When Aeduan had found Iseult, she had been standing on the Amonra’s shore watching the mountain bat streak off to the south. Her stomach had bottomed out with surprise. With fear.

He was so quiet. So Threadless.

He was also bloodied. At Iseult’s wide eyes, he said, “It isn’t my blood.” Then he beckoned for her to follow.

So she had, to a cluster of elderberry bushes tucked beneath a massive goshorn oak near the shore. Threads had pulsed within, a steady terrified gray. Iseult had ducked into the branches and found a girl huddled against the oak’s silver roots, almost blending into the tree. A trick of the light, no doubt, yet it had taken Iseult three blinks and a scrub at her eyes to get a good look. To establish the girl’s age, her frailty, her numb detachment.

The girl looked six years old, perhaps seven. She also looked lost and shattered. Her Threads hovered with endless shades of pale gray fear. No other colors. No other emotions.

Aeduan strode into the elderberries behind Iseult.

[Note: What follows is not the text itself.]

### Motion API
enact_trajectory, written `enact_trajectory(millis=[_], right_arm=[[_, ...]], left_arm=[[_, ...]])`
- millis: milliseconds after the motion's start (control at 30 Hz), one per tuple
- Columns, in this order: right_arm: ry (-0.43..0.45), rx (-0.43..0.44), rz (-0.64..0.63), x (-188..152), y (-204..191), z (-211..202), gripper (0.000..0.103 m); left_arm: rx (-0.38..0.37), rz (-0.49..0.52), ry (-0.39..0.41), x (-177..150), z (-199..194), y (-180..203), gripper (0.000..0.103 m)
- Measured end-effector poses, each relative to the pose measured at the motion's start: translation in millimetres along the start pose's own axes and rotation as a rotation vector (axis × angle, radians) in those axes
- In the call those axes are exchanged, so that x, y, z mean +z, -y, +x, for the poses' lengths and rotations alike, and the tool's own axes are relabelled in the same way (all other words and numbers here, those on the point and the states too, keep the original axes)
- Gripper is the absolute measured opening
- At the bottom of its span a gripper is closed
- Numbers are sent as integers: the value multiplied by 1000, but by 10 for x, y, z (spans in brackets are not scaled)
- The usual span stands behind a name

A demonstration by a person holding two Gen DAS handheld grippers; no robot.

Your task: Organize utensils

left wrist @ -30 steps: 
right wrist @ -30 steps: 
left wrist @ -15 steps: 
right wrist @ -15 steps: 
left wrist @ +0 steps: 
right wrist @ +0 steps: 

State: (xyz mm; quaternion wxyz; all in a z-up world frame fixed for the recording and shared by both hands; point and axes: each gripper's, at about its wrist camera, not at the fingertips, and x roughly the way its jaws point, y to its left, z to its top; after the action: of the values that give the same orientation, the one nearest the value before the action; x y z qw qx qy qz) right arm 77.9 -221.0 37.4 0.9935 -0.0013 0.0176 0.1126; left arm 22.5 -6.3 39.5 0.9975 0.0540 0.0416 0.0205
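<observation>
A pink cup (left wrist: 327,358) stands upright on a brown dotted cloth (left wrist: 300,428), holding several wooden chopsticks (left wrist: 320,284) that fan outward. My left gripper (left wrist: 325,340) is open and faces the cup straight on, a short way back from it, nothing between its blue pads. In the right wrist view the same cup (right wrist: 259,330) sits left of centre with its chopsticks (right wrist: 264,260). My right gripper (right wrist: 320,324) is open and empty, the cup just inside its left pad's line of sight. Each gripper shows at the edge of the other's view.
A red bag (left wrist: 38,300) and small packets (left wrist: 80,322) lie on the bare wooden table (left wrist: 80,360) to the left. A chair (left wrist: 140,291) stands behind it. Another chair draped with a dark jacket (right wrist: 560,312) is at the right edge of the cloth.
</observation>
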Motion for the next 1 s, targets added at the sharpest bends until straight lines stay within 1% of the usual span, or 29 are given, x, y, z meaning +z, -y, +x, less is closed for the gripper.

He pushed past her to crouch beside the girl. “Where do you come from, Little Sister?” He spoke crisp Nomatsi. “Did the Red Sails take your family?”

No response. The child was staring with big hazel eyes at Iseult.

A child. A child. Iseult had no idea what to do with a child.

Iseult dropped her rucksack to the knobby earth. They needed a proper shelter, and the girl needed clothes. Shoes. A fire wouldn’t hurt either—assuming they could safely manage one with the armies approaching.

As Iseult inched toward Aeduan, the child’s Threads flared brighter, hints of white panic within the gray. She backed deeper into the roots.

“I won’t hurt you,” Iseult said, schooling her face into what she hoped was an expression of calm.

The girl’s Threads didn’t change.

“Monk.” Iseult wasn’t sure why she used Aeduan’s title. She supposed she didn’t want to utter Bloodwitch in front of the girl.

Aeduan stood. The child tensed, and when he turned away, she grabbed for him. Her fingers crushed into his cloak.

His expression didn’t change as he looked back. The stony stillness remained, yet he offered a gentle, “I’m not going anywhere, Little Owl.” Her grip unfurled.

And sunset pink softly hummed through her Threads. A dazzling splash amid the gray. The Threads that bind.

“What is it?” Aeduan asked, drawing Iseult’s attention back to the angles of his face. His pale blue eyes looked almost white in this frail light.

“Wh-why,” Iseult began, only to instantly clap her lips shut. She was tired. The mountain bat had unsettled her. “Why,” she tried again, steadier now, “is this child here? What do you plan to do with her?”

“I don’t know.”

Iseult peered sideways at the girl, whose wide eyes were pinned on them. With mud mottled across her pale Nomatsi skin, she looked exactly as Aeduan had called her: like Moon Mother’s littlest sister, Owl.